The blockade of immune checkpoints is one of the most promising approaches to activating therapeutic antitumor immunity. The best-described immune checkpoints are the CTLA-4 and PD-1 receptors, which are linked to immune inhibitory pathways, and are crucial for maintaining self-tolerance and modulating physiological immune responses to minimize collateral tissue damage48. PD-1 has two ligands, PD-L1 and PD-L2. Therapeutic strategies to block the CTLA-4 and PD-1 pathways, both alone and in combination, have been successful in metastatic melanoma49) (50) (51, and present a promising therapeutic target in other malignant neoplasms.
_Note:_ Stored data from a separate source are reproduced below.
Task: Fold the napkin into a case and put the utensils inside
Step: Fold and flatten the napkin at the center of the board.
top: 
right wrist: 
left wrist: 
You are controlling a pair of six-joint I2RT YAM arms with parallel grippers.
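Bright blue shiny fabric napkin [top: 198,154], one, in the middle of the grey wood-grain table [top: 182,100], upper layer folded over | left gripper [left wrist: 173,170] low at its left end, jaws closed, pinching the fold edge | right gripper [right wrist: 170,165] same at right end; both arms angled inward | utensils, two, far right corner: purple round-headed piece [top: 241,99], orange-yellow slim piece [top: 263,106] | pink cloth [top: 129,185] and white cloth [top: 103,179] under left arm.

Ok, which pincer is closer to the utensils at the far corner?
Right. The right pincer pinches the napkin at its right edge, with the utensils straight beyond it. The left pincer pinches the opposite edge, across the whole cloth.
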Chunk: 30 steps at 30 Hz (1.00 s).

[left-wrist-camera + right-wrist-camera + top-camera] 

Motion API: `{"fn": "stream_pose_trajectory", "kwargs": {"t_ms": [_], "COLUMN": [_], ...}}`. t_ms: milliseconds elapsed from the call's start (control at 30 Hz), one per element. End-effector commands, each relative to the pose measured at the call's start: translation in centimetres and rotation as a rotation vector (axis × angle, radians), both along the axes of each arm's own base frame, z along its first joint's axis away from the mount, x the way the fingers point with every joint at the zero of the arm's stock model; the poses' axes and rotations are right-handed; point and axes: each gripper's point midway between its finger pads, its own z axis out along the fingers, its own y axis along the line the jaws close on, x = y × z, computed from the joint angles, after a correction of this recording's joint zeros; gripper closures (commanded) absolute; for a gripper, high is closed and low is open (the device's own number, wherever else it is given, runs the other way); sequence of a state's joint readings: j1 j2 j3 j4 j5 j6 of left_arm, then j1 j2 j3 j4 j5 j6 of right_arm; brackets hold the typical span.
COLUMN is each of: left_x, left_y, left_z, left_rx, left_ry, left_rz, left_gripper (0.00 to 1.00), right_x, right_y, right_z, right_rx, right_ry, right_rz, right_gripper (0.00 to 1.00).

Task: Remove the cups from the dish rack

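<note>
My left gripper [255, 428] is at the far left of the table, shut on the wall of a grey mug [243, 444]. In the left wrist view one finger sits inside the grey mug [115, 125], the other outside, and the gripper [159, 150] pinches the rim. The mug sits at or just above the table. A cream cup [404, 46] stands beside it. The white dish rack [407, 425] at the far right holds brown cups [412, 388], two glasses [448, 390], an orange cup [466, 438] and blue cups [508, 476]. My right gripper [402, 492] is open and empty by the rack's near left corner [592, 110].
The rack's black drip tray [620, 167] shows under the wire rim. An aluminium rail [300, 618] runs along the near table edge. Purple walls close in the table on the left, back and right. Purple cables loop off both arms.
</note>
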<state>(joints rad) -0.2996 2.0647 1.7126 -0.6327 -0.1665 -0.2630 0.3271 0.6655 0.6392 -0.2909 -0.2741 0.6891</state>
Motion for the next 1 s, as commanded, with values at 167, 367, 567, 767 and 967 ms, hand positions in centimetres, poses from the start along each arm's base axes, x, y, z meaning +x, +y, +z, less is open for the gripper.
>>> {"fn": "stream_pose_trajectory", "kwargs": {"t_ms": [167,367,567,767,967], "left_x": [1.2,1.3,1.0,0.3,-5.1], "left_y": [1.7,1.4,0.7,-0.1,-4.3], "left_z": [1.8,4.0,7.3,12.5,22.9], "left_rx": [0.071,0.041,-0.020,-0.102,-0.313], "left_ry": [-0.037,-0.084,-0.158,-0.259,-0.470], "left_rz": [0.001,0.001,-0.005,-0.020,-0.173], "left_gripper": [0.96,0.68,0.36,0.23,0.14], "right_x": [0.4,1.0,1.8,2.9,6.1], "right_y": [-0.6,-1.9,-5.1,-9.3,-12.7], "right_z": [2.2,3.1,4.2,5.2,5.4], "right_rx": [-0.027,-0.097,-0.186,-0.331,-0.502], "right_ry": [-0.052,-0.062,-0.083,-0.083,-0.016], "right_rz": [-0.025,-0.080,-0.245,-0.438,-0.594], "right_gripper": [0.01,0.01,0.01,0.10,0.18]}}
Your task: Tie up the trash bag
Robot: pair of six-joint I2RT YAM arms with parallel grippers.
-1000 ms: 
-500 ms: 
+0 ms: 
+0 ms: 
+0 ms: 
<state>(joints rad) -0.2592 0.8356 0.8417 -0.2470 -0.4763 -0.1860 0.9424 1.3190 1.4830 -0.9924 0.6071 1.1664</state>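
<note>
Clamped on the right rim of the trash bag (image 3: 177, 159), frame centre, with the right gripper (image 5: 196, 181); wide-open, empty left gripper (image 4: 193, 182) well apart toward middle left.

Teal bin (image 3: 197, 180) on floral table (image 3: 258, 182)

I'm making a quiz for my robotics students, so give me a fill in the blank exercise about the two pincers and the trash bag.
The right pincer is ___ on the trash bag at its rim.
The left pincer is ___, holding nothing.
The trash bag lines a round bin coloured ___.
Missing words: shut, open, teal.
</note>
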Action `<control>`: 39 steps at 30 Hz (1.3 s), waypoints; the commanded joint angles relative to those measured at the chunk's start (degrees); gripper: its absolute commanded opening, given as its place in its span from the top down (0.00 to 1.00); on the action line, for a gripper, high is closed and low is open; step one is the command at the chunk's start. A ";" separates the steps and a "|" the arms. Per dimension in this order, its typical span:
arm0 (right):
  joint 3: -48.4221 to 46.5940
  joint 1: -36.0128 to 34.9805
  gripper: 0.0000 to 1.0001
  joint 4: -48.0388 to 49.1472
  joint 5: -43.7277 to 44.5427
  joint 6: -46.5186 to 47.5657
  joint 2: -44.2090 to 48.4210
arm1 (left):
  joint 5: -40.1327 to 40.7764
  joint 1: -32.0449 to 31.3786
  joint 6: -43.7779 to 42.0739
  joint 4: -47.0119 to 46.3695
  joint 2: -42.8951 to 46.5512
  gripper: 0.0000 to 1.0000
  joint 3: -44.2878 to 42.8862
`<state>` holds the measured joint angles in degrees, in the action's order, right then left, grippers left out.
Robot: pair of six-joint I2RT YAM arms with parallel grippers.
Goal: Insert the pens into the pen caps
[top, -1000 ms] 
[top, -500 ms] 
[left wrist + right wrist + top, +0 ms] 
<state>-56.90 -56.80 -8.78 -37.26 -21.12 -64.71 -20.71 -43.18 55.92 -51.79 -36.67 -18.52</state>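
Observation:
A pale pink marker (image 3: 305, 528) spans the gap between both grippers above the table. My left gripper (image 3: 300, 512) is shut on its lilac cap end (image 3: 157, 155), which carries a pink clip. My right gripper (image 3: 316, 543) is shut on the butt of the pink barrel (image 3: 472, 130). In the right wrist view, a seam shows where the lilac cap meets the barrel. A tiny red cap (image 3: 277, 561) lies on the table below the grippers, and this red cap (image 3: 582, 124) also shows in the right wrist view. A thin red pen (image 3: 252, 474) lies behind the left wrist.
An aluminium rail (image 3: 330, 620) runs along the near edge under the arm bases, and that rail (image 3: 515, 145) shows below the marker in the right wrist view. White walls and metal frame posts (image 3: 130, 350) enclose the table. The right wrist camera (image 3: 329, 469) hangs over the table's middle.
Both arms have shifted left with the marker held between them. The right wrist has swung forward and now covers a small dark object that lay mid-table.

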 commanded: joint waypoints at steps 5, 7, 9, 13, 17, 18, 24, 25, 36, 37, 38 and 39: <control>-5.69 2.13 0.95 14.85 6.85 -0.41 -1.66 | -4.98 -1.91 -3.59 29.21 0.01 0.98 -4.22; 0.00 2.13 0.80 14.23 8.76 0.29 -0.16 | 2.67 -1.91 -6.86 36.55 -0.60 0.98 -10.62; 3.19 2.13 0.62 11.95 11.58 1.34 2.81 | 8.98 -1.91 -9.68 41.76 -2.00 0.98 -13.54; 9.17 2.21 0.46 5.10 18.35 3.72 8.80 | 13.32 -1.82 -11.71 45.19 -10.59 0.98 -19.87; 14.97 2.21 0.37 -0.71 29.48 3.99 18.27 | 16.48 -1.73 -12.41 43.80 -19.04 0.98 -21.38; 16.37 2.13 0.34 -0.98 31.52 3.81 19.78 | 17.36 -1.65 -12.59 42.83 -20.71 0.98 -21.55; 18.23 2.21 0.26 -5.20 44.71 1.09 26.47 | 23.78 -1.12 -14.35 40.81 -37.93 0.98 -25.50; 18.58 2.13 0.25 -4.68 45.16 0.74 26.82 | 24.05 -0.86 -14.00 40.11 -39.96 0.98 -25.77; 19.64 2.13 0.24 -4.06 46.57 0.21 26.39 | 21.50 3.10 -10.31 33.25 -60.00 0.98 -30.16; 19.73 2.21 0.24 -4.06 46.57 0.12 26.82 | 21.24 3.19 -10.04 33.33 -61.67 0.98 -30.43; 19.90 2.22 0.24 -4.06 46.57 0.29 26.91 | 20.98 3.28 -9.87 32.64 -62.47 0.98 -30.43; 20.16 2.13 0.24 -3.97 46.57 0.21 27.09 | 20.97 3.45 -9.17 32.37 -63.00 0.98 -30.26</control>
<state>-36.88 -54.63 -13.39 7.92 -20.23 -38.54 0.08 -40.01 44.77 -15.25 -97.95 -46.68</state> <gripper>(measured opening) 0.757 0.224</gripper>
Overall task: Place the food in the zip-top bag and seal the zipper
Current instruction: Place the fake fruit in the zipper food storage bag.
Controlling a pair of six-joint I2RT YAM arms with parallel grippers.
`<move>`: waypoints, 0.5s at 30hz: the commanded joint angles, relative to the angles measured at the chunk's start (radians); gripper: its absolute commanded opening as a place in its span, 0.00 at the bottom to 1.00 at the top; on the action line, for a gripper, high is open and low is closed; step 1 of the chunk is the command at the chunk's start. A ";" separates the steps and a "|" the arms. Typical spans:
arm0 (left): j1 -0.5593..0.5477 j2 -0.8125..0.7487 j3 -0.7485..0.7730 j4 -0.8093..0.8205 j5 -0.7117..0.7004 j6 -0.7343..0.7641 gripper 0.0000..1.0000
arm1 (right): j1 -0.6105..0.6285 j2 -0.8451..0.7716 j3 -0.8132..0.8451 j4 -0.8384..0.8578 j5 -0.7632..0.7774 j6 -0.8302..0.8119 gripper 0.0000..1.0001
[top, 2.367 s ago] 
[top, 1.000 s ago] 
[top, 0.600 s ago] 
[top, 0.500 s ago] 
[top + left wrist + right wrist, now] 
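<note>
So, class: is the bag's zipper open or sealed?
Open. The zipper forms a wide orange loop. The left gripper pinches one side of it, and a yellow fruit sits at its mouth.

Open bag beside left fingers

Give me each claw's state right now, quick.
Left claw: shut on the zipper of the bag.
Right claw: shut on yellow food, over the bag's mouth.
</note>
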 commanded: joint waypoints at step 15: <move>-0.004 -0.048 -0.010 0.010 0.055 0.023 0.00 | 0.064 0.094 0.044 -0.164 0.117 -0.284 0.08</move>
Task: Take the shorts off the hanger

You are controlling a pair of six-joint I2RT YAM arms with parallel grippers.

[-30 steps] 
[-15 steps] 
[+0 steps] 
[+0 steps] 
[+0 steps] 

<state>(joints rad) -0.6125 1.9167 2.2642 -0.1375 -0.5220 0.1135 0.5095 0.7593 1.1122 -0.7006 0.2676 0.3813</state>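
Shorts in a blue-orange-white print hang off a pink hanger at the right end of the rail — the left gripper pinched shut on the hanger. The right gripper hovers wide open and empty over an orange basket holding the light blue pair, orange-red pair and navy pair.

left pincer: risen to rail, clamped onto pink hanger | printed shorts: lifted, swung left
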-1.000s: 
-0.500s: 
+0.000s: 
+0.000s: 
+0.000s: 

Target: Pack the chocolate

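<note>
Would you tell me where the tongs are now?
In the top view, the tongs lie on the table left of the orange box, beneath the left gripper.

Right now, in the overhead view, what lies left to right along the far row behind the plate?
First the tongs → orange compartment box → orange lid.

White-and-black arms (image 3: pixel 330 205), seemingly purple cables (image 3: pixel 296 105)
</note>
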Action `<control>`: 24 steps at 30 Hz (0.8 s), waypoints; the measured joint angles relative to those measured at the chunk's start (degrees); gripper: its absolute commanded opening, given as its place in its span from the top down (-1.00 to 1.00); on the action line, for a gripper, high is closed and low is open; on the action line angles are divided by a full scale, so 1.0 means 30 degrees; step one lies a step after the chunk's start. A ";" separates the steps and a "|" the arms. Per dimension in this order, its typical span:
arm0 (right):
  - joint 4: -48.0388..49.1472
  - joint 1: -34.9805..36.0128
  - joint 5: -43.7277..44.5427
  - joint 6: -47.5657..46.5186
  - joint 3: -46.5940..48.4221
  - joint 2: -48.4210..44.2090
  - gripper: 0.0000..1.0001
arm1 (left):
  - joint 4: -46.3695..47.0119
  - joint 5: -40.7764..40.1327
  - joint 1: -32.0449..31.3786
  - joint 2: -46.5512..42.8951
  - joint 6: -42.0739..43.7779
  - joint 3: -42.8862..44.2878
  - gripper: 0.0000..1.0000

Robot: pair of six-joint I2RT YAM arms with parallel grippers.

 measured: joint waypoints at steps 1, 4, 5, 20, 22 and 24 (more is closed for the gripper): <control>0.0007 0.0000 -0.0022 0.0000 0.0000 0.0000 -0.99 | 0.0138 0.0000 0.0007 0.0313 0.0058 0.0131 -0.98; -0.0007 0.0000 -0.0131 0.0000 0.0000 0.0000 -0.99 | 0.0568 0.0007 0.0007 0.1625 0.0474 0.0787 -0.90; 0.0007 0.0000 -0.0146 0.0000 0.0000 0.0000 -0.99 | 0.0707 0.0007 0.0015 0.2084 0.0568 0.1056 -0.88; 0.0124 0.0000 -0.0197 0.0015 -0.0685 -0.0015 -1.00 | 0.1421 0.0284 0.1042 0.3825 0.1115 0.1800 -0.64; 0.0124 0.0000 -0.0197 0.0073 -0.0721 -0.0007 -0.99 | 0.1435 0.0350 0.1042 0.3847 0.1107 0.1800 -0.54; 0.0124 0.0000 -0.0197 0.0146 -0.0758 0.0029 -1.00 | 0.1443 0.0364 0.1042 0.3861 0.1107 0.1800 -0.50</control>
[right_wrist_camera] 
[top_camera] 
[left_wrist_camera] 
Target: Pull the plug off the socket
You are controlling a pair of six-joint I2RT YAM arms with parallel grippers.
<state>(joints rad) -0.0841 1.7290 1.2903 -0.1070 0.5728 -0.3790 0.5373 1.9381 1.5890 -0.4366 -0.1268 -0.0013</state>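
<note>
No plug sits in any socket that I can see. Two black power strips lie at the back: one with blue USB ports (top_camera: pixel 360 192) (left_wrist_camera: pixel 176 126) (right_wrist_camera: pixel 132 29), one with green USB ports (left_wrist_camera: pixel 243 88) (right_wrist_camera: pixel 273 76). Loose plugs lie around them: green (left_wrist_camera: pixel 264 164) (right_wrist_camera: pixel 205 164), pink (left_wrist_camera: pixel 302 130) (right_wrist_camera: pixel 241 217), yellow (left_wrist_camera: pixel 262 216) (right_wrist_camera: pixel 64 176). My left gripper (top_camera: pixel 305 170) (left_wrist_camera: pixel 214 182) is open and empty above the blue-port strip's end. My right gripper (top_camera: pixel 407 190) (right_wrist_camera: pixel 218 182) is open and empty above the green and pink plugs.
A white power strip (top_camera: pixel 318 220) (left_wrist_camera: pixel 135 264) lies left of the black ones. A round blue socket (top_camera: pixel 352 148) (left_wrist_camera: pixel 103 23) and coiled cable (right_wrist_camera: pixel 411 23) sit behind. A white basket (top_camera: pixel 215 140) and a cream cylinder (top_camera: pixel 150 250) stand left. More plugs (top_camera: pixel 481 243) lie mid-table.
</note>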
Expression of PD-L1 and PD-L2 is elevated in EBV-positive GC15. In an unselected GC population, PD-L1 was overexpressed in 42%-50% of patients52) (53, and was correlated with poor survival rates53. Inhibition of PD-L1 in GC using monoclonal antibodies has been explored in experimental models54, and evaluated in a phase Ib trial, which demonstrated antitumor activity of pembrolizumab in an enriched PD-L1-positive population composed of 39 GC patients55. Pembrolizumab is also currently being tested in a phase II study evaluating its efficacy in previously treated HER2-negative advanced GC (clinicaltrials.govNCT02335411). Inhibition of CTLA-4 is also being investigated in GC, with the use of tremelimumab in a phase Ib/II trial in patients with refractory disease (clinicaltrials.govNCT02340975).

JAK2 pathway

The Janus kinase (JAK) family of proteins is composed of non-receptor tyrosine kinases, which phosphorylate cytoplasmic targets, including the signal transducers and activators of transcription (STATs)56. The JAK/STAT pathway mediates signaling through cytokines, and is required for cell proliferation, survival, and differentiation. JAK2 is a member of this family, and its mutation is a well-known genetic alteration in myeloproliferative disorders57. In GC, JAK2 overexpression appears to be enriched in the EBV-molecular subtype15. Inhibition of the JAK2/STAT3 pathway with WP1066 reduced GC growth in experimental models, and may form the basis for further clinical studies58.Clinical use of a JAK2 inhibitor, AZD1480, is being evaluated in a phase I, dose-escalation study in Asian patients with solid malignancies, including GC (clinicaltrials.govNCT01219543).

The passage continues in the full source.